Some will be roused by that tub-thumping rhetoric, while others will cringe horribly. Either way, this is clearly the philosophy underpinning the ad’s strategy.
So is this the right approach to get the public and business pumped up about our new relationship with the EU and the opportunities that lie ahead? Or in a post-Covid world, does it, as TBWA\London chief executive Sara Tate argues, evoke "a school trip we never signed up for, whilst the teachers deny it’s raining"?
Sara Tate
Chief executive, TBWA\London
I get it. Brexit has happened. There is no going back. Time has come to stop arguing about it and work out what on Earth we do now. However, there is something about the tone of the government’s message that jars with me, as someone heading up an SME.
It sweeps under the carpet the fact that businesses are being asked to shoulder the burdensome task of getting Brexit ready, on top of the post-Covid economic uncertainties. It is all a bit jolly hockey sticks: "Come on, seize the day, let’s get started, the early bird gets the worm, no whinging at the back." Like we are being cajoled along by Boris’ nanny, on a school trip we never signed up for, whilst the teachers deny it’s raining. I think most businesspeople would rather be spoken to and treated like adults and that means acknowledging the full reality of the current situation.
Ian Twinn
Former director of public affairs, ISBA
Why spend money on advertising for life after 31 December?
Because many things we take for granted will be different. This is true for citizens as well as for business. The rules will be different. So 'Check, change, go' is a highly relevant message. Do I like the electronic jingles in the ad? No, but others will.
Readers, I hope, believe that advertising works; certainly the "stay at home" message has been devastatingly powerful. So a clear brief to get us all prepared through an ad campaign is the right strategy; ministers lecturing us on the news is less persuasive.
Tracey Follows
Founder, Futuremade
Unlike the "Get ready for Brexit" campaign, whose target audience was the EU, this campaign is aimed at UK business. Its message, "Check, change, go", reminds me of the one at train stations instructing me to "See it, say it, sorted". I always think: "Isn’t that your job?"

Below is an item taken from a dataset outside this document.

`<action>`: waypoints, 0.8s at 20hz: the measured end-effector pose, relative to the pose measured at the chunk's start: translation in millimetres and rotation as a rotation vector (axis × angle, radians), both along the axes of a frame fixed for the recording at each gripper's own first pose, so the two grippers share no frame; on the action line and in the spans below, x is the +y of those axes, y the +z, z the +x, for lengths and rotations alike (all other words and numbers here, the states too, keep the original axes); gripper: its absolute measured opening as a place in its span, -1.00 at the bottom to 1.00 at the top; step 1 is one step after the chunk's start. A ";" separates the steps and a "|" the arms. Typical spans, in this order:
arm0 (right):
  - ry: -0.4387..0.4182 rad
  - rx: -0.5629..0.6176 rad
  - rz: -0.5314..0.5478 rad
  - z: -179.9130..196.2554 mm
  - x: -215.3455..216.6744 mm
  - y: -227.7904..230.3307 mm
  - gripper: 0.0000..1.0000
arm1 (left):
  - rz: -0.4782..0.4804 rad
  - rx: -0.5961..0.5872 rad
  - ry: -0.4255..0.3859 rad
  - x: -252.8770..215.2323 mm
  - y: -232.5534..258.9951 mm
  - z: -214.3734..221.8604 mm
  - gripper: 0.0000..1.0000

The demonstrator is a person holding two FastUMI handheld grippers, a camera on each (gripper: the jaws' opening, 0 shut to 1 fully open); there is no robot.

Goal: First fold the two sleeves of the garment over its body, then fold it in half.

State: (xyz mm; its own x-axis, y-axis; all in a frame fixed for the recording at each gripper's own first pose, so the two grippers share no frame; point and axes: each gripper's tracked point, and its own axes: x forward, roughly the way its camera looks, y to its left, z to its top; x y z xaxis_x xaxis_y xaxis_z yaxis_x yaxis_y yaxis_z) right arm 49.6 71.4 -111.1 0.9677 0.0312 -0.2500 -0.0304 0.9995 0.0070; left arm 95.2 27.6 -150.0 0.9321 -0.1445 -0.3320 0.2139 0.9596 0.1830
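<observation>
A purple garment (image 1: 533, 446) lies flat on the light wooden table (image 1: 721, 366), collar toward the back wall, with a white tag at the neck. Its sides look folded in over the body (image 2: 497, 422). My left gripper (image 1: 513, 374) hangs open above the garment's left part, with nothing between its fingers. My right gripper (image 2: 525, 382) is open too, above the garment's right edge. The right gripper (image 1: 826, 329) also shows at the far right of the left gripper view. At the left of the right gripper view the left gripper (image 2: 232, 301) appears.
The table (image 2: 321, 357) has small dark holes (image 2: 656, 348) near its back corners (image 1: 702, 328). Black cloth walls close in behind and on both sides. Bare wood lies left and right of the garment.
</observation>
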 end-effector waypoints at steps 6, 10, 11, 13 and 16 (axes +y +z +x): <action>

The creative is perfectly nice and depicts our human industry. But there’s no nod to the Covid context. So, to "Let’s get going", I ask: "How?" We can’t get going – masks are compulsory in retail, travel is tricky, many schools are closed and contact tracing is suboptimal. It’s the UK government, not UK businesses, that need to get going.
Richard Huntington
Chairman and chief strategy officer, Saatchi & Saatchi London
With monumental insensitivity to what we have been through, the government has decided that we need a "new start". With 44,000 of us dead, our economy in tatters and many of our businesses, charities and national institutions facing questions of survival, this is a triumph of wishful thinking over decency. As if one shake of the Etch A Sketch and that pesky pandemic will be forgotten, leaving us free to contemplate the sunny uplands of Brexit Britain.
If we must have another "Get ready for Brexit" campaign, a little empathy would go a long way, and watch the random checklist of words – after "stay alert", we aren’t listening any more.
Michael Sugden
Chief executive, VCCP Partnership
The commercial encourages us to "check the guidance, make the changes and get going". We see industrious people doing industrious things before the commercial crescendos and instructs us to "let’s get going". The problem is I don’t know what I’m meant to feel or do (or where I am going).
The government clearly have a flavour for simple, instructive messaging like "Stay home. Protect the NHS. Save lives". In general, I have a lot of time for this approach, but in this instance it’s a dud. I’m afraid it feels like someone’s bastardised a few Billy Ocean lyrics.